I don't have the time to give your post the reply that I think it deserves. But I will make a few points as I see them. I am sure I am missing something because I don't play Dungeon World, and I'm only vaguely familiar with its mechanics; your references to different types of moves aren't all that clear to me, why do some have names like Defy Danger and others are just described as hard moves? Is it a player move versus GM move? I'm not sure....and I'd rather not big things down with an explanation of all the rules.

What I get out of the DW description is that the dice determine the success or failure of a given action, and the GM then uses judgment to determine the results.

In your 5E description, I feel you're assuming manipulation of the roll results.
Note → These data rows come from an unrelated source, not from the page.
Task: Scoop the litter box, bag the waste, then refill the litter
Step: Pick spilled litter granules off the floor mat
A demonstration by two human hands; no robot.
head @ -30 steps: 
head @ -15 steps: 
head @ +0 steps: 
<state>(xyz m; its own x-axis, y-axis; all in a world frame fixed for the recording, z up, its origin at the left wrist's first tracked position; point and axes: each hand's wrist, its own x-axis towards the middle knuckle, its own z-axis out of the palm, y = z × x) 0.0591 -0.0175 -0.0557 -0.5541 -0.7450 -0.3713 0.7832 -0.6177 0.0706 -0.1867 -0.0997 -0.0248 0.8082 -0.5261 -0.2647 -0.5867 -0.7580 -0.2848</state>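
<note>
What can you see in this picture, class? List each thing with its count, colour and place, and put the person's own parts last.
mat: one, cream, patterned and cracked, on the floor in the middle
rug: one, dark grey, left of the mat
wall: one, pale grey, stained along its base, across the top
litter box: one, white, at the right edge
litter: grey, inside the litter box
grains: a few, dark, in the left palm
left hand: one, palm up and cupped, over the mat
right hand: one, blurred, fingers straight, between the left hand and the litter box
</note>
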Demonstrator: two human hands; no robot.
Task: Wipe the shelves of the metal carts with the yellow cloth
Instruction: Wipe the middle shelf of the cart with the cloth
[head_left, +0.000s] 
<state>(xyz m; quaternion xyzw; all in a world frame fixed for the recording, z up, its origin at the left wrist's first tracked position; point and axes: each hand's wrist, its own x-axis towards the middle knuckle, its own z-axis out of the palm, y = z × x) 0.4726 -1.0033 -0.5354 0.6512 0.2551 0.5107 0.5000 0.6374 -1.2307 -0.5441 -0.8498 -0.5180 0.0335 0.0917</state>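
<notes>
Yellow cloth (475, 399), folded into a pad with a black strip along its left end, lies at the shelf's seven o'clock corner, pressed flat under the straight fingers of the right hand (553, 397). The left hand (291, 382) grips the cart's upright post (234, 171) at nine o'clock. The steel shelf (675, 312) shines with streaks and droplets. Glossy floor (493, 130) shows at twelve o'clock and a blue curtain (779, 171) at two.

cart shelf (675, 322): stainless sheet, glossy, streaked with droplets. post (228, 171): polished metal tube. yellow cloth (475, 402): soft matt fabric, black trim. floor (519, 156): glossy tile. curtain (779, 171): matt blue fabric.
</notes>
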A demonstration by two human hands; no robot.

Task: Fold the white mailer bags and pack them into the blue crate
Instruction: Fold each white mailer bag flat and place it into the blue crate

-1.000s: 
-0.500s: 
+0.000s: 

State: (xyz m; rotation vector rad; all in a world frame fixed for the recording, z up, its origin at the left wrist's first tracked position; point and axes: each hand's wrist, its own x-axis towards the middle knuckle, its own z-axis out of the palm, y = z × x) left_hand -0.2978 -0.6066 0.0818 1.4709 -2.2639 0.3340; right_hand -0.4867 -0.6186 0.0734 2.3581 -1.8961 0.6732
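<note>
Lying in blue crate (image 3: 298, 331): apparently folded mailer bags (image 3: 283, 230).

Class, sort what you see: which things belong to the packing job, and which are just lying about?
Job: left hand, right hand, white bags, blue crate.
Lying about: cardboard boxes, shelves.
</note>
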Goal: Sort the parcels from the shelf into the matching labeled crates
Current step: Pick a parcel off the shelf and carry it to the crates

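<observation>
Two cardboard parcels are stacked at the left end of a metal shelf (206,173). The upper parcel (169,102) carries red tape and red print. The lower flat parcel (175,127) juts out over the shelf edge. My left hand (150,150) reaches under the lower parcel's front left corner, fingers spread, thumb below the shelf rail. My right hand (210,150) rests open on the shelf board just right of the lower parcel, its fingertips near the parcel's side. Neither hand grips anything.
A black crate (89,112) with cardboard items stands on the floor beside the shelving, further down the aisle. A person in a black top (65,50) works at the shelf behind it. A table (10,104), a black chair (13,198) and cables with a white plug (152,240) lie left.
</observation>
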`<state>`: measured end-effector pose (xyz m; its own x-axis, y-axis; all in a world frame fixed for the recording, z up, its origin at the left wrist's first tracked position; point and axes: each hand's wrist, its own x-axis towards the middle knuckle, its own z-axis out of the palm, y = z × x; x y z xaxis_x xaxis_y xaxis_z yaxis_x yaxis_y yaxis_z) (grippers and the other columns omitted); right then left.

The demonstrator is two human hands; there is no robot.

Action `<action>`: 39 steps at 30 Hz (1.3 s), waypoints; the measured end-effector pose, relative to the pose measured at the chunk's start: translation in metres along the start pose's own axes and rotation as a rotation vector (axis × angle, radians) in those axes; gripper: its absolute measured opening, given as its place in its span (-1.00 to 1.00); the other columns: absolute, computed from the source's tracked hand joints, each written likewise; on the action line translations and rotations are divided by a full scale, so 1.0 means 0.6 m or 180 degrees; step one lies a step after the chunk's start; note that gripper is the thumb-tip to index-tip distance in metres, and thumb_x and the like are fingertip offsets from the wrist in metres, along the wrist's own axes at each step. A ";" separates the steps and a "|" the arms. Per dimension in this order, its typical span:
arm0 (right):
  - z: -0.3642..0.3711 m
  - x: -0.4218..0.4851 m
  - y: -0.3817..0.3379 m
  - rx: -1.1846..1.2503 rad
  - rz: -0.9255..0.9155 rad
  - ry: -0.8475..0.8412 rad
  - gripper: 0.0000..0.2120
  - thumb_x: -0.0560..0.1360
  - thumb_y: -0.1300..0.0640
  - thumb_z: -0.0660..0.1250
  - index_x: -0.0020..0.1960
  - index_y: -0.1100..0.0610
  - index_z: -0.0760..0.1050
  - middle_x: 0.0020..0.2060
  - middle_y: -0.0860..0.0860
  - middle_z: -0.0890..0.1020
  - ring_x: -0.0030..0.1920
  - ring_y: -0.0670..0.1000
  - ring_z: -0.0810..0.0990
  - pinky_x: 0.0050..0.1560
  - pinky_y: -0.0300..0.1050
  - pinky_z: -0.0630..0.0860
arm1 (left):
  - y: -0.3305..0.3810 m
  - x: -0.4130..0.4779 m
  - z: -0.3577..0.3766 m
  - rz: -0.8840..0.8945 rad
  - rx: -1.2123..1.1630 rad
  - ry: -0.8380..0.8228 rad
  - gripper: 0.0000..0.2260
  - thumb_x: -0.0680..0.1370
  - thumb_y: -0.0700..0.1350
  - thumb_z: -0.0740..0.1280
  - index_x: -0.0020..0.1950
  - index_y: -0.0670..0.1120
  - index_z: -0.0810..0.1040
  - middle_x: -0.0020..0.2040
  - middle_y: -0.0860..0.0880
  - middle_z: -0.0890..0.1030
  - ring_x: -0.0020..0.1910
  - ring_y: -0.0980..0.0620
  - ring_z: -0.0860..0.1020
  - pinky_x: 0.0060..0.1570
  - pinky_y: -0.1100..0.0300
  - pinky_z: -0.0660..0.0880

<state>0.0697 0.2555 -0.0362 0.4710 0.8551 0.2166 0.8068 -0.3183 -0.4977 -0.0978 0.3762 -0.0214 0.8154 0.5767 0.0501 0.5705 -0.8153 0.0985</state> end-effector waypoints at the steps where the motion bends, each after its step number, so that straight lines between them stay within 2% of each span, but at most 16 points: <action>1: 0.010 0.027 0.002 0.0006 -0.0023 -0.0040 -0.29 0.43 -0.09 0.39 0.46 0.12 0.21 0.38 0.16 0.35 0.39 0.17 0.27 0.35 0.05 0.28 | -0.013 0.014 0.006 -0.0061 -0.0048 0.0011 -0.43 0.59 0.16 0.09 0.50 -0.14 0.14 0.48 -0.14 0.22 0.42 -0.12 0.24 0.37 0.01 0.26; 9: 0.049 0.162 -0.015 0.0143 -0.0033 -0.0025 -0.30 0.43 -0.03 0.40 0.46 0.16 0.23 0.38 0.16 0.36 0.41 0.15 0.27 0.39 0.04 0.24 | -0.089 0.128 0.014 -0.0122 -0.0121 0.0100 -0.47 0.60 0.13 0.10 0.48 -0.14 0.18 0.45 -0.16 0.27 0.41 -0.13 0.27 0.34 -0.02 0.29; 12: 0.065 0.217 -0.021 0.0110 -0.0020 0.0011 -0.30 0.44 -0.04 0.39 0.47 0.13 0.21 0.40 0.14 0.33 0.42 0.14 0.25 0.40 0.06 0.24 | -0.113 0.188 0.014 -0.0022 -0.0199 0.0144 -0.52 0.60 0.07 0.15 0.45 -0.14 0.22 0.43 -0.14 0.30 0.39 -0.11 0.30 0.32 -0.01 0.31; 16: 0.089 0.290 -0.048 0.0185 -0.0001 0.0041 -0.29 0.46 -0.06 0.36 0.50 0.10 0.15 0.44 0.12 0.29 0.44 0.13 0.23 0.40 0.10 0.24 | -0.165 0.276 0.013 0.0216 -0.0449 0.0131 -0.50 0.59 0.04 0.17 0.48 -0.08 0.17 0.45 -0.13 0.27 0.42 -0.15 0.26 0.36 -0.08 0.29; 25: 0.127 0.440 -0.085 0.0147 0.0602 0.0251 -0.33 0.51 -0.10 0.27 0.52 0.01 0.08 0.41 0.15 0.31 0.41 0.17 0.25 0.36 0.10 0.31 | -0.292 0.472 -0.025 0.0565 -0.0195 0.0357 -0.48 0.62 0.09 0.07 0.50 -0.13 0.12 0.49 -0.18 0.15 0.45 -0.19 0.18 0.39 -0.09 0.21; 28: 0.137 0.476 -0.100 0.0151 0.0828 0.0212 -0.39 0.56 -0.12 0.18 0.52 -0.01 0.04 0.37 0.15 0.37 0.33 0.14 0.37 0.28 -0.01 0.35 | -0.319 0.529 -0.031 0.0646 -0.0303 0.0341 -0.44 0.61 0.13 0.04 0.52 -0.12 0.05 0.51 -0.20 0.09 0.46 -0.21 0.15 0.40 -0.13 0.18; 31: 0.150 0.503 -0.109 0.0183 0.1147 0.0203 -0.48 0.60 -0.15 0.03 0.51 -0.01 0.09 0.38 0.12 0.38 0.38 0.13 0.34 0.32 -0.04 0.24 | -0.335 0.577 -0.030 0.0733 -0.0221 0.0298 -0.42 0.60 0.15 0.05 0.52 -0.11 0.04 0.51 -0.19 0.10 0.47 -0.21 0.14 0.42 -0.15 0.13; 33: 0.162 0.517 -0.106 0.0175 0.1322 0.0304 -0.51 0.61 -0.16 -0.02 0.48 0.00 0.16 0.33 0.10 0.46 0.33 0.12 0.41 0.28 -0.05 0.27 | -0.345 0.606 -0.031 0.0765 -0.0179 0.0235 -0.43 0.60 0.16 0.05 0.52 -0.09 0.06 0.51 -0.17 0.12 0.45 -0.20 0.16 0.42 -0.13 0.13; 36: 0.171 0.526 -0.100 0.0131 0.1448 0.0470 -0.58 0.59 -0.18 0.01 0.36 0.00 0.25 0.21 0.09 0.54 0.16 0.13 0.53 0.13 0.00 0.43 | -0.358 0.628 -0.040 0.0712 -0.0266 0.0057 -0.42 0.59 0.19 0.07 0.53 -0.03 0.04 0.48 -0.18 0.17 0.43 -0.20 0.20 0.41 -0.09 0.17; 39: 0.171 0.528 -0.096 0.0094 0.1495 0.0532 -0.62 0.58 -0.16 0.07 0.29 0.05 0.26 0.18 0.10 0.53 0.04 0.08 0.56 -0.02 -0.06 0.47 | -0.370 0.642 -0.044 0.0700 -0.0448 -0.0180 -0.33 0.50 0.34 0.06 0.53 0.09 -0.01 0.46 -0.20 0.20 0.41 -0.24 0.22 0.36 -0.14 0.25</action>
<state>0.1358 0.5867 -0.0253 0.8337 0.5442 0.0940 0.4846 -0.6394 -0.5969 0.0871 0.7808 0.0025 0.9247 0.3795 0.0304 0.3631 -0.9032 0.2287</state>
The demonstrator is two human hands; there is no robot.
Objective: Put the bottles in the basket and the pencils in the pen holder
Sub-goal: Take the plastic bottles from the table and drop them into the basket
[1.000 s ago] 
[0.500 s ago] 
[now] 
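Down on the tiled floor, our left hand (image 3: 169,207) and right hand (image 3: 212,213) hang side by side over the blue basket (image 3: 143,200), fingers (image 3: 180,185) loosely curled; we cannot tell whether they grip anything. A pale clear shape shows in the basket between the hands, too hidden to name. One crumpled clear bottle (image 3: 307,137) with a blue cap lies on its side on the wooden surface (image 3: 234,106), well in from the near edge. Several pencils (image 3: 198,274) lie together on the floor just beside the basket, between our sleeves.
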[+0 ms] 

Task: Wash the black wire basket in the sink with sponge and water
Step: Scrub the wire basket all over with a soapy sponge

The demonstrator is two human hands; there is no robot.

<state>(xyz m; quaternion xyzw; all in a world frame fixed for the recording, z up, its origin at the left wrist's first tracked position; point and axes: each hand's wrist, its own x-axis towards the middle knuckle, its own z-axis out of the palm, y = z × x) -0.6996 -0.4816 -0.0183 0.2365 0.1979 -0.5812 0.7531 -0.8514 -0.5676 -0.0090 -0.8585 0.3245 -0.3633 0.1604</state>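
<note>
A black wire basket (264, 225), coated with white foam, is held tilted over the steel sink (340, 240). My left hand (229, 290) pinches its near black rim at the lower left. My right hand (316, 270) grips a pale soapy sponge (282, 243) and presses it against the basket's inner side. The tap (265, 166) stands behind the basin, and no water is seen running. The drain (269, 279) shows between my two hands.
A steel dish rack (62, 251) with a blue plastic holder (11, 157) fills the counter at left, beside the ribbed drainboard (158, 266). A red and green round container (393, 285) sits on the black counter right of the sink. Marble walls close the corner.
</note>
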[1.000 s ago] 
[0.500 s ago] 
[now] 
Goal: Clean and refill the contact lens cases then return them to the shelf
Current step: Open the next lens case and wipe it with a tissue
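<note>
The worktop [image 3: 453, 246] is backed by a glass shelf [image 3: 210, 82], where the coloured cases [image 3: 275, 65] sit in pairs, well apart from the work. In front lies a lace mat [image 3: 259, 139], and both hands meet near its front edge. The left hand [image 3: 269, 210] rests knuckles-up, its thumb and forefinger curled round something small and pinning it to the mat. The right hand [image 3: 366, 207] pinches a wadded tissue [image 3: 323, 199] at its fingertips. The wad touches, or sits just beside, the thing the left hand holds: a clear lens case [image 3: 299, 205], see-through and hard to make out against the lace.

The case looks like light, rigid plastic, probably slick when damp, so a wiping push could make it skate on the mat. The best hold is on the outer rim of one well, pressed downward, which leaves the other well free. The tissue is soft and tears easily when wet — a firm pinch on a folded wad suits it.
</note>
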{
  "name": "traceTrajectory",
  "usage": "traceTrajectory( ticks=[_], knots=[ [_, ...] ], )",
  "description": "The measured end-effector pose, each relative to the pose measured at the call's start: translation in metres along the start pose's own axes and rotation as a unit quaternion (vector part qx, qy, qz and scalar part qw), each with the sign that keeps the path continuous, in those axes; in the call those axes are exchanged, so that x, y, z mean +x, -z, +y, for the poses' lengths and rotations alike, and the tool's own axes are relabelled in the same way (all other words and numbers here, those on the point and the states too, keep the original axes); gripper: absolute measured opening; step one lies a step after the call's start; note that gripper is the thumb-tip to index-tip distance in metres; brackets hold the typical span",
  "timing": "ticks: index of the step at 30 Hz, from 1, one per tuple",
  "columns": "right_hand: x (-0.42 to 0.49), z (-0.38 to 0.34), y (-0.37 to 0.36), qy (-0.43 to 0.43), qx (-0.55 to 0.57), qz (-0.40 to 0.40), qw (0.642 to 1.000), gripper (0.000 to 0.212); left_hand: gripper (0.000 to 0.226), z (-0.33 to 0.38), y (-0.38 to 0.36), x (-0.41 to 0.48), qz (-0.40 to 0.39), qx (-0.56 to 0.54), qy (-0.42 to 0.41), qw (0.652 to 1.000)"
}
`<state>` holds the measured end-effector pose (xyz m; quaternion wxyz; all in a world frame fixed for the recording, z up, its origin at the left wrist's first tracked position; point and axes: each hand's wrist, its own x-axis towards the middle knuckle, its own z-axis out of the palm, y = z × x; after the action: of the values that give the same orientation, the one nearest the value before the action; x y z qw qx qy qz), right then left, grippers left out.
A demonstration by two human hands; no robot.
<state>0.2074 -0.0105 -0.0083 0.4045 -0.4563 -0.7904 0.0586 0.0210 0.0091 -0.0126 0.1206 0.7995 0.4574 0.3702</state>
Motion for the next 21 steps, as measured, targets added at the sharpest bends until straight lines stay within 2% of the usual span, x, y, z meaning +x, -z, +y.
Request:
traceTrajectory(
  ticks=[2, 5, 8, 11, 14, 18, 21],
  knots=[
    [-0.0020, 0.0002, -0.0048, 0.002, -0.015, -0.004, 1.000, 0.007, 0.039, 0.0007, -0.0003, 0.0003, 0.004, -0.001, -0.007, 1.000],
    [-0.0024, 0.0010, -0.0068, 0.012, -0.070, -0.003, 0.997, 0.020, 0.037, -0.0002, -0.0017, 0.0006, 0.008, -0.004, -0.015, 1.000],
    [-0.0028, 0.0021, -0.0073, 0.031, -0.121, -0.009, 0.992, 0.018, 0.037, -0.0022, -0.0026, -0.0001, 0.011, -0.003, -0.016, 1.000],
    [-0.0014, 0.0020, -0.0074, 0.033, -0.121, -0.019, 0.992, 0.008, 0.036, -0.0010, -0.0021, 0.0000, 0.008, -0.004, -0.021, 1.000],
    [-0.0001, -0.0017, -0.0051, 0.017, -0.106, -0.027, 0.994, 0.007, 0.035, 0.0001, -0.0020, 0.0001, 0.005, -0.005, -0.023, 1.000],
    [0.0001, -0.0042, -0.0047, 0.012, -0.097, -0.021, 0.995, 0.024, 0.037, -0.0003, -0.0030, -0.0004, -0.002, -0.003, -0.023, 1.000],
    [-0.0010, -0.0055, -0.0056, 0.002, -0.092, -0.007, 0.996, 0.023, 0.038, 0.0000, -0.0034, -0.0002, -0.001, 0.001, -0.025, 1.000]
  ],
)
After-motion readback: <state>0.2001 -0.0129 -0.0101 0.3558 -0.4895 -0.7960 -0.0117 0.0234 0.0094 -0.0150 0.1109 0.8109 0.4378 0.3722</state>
And I see how one system may lend itself to such abuse more than the other, but I don't really see how the DW example avoids GM driven material.

Perhaps I am mixing different parts of the discussion?

The way i see the scenario, this little sojourn into Earthmaw is a kind of "side trek" (sorry [MENTION=42582]pemerton[/MENTION]!)...meaning it happened as a result of the PC falling into a crevasse and then into an underground river. You also said this was all determined on the fly.

So the story of the hobgoblin kingdom and the PCs' relationship (and their kingdom/home?) is still there in the background. A kind of main story that looms over everything. And this "side trek" is turning out to be more than that because how the PC handles the situation could impact things in the larger conflict.

That's the situation as I understand it. If I'm wrong let me know.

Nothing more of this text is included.